* WHAT YOU SHOULD DO:
Take the listing below and write it out again exactly, skipping any picture that it holds.

* RECORDED DATA:

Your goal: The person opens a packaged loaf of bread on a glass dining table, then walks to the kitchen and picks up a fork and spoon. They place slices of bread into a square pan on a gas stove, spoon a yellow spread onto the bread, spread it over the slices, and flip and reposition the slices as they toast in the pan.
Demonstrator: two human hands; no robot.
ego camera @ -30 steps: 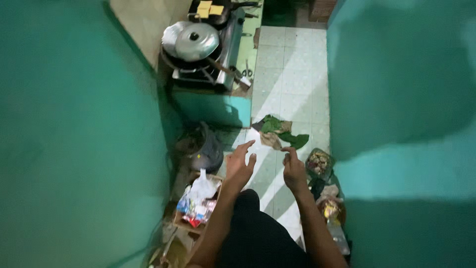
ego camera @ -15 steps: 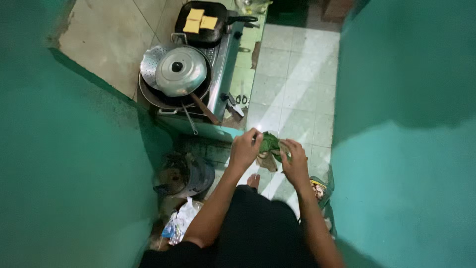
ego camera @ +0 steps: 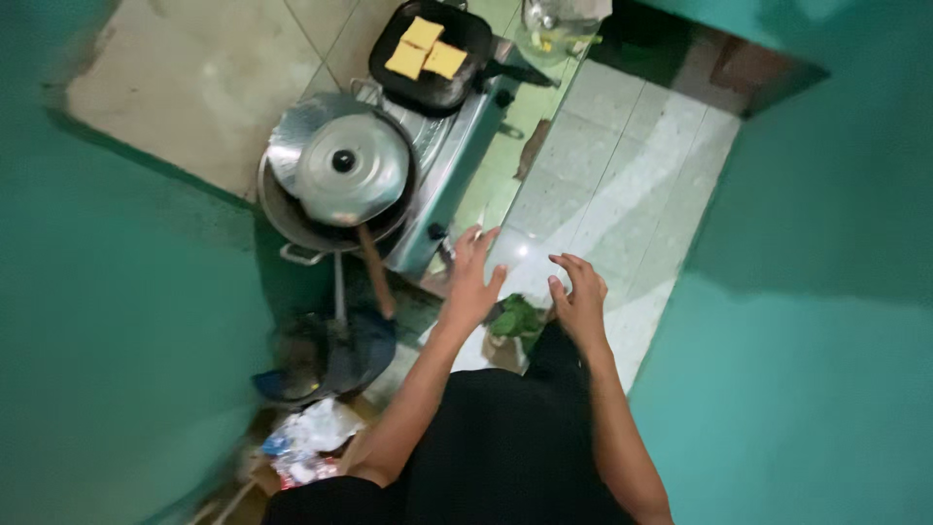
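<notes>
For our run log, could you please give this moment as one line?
left hand: open, empty | right hand: open, empty | green leaves: on floor below hands

My arms are bare from the elbow down, with no sleeves, watch, bracelet or rings showing on either one. My left hand and right hand wear no gloves, and the fingers are uncovered. Below the arms I wear a plain black garment, without pattern or print.
</notes>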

* TASK OUTPUT:
Your goal: The person opens a packaged loaf of bread on a glass dining table, then walks to the kitchen and picks up a fork and spoon. They place slices of bread into a square pan on a gas stove, spoon a yellow spread onto the bread, spread it over the slices, and flip and reposition the slices as they toast in the pan.
Demonstrator: two human hands; no robot.
ego camera @ -30 steps: 
ego camera @ -15 steps: 
ego camera @ +0 steps: 
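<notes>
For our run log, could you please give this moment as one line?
left hand: open, empty | right hand: open, empty | green leaves: on floor below hands

My arms are bare from the elbow down, with no sleeves, watch, bracelet or rings showing on either one. My left hand and right hand wear no gloves, and the fingers are uncovered. Below the arms I wear a plain black garment, without pattern or print.
</notes>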

The response to this exercise is complete.